NewsGator feed retrieval intervals

I was just reading an article about Google Reader and their retrieval intervals, and thought this might be a good time to write about what NewsGator Online does. This is relevant for not only online users, but anyone who is using one of our clients (FeedDemon, NetNewsWire, Inbox, Go!, etc) in sync mode, since in that mode the clients retrieve content from our online system.

One of the more common questions/complaints we get is something about a feed not appearing to update in a timely manner. 99% of the time, it’s actually a problem with the feed – but I’ll come back to that.

There are about 2.5 million feeds in our system, and these feeds get divided into categories. They have fancy (and sometimes amusing) internal names, but for now I will describe them as follows. Also keep in mind these rules are subject to change, and in fact do change quite often to better optimize the experience for our users and our overall system load.

And before I get into all of this…note that feeds that ping our system will be updated and available typically within 60 seconds. The category the feed is in is largely irrelevant.

Category A: these are feeds that are needed by certain commercial syndication services customers with extremely tight SLAs – some of these SLAs guarantee content available within 2 minutes of publication in a feed. Feeds in this category are retrieved every 60 seconds. Exception – if a feed reliably pings our system with updates, the poll-retrieval interval may be dropped to a lower category; however, if the feed does not appear to ping us with every update, the 60 second interval remains in effect.

Category B: these are feeds with over 20 subscribers, or occasional feeds that for whatever reason are deemed “important” enough to keep in this category. Retrieval interval is 15 minutes.

Category C: these are feeds with 2-19 subscribers, and any feed that requires credentials to access. These feeds are retrieved every 1-2 hours depending on system load.

Category D: these are feeds with only 1 subscriber, which do not require credentials. If that subscriber is an “active user”, interval is 1-2 hours. If that subscriber is not very active, interval is 4-8 hours depending on load.
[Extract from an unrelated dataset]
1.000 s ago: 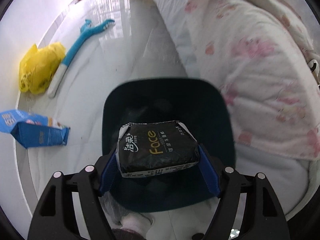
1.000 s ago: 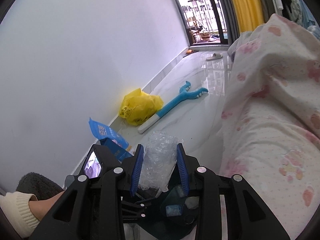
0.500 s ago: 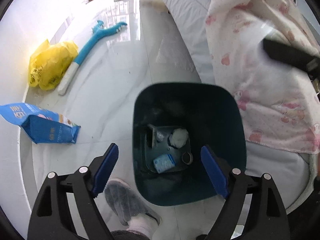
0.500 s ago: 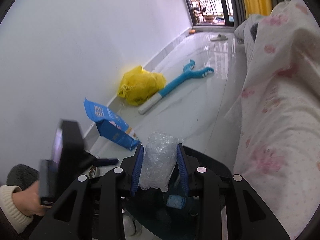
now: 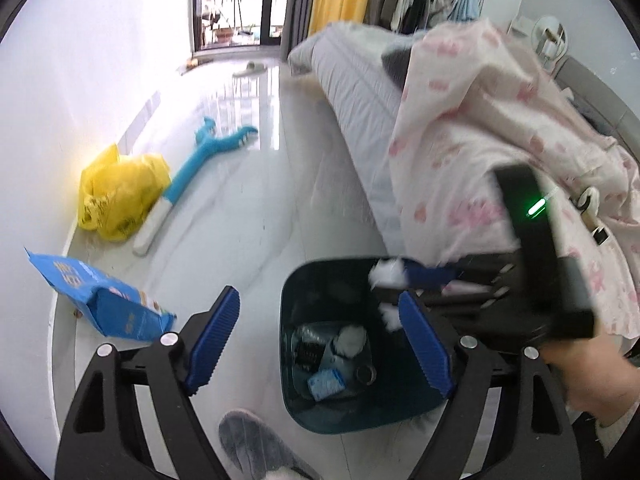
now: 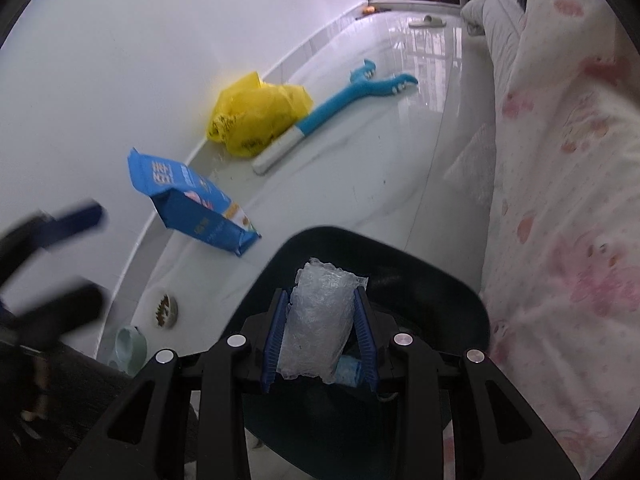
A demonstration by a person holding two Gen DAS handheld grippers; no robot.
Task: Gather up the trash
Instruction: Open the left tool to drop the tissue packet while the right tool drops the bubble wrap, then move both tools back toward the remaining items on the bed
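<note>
The dark teal bin stands on the floor and holds a black tissue pack, a white wad and a small blue packet. My left gripper hangs open above the bin's left rim; its jaws are closing slightly with nothing between them. It shows as a blur at the left of the right wrist view. My right gripper is shut on a crumpled clear plastic wrapper, right over the bin's mouth. In the left wrist view it reaches in from the right.
Along the wall lie a yellow plastic bag, a blue and white grabber toy and a blue package. A bed with a pink-spotted blanket bounds the right. A grey slipper and pet bowls are near.
The black tissue pack left my left gripper and dropped into the bin; that gripper opened and rose. My right gripper came down over the bin, the clear wrapper still in it.
</note>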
The definition of “active” changes, but think of it as people who use the system daily-ish.

Category E: this is what we affectionately call the “penalty box.” These are feeds which have returned some kind of error, and they are “penalized” for it. For example – if a feed 404′s, it is immediately penalized for 24 hours. A 500 server error? 4 hours. Other kinds of errors (including parsing problems) cause penalties of varying lengths, taking into account how many consecutive errors we see. If a feed continues to have errors for 90 days, it will be blacklisted and no longer retrieved at all…and the only way for a feed to get off the blacklist is for it to a) fix the error(s) and then b) ping us. [I should add that 410 (gone) is not considered an error; feeds that return a 410 are immediately removed and all subscribers are unsubscribed.]

Category F: this is somewhat of a grab bag of other cases. The most visible type of feed in this category is craigslist feeds – we retrieve them on a 48-hour interval. This sucks – for you, for me, for everyone – but the problem is craigslist will throttle and blacklist us, and they seem not to be interested in solving this problem with us (we’re also not the only ones with this problem). So 48 hours is roughly the minimum interval we can get away with and minimize the chances of getting blacklisted (which takes days to undo).
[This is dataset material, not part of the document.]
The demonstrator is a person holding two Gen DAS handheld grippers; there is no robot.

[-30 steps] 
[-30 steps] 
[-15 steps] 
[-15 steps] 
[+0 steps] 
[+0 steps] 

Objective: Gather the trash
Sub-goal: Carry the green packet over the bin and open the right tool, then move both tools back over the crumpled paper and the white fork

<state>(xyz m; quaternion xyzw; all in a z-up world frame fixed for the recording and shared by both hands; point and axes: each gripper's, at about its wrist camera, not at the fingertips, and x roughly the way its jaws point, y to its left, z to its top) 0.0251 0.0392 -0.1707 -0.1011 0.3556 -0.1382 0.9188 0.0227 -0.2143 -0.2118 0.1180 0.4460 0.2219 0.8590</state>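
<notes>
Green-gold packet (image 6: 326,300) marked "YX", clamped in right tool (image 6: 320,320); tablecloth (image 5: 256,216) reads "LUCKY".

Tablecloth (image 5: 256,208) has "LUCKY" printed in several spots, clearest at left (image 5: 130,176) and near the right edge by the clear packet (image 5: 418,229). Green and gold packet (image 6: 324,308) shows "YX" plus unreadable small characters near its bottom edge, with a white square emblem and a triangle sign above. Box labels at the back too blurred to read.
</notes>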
By far the best way to help ensure timely updates to content is to encourage publishers to ping our system when they update (I talk about NewsGator’s ping endpoint here). A large number already do this – but there are some folks who do not. If they’re using FeedBurner, we’re already getting pinged; if they’re using another system, they may need to add NewsGator to their ping list manually. But typically, after a ping, updated content is available within 60 seconds. And as mentioned, a ping can even remove content from our blacklist.

We get a fair number of inquiries in the forums and elsewhere about feeds not updating; in nearly all of those instances, everything is actually working fine – the feed has usually fallen into category E for whatever reason. Something I’ve been thinking about is some kind of status page or something where someone can type in the name of a feed, and we’ll display status for that feed (including why it’s in the penalty box if it is)…we’ve resisted doing this because it’s just one of those things our users shouldn’t have to worry about.

26 thoughts on “NewsGator feed retrieval intervals

  1. Pedro Melo

    Hi,

    Thanks for clarifying NewsGator operation regarding this.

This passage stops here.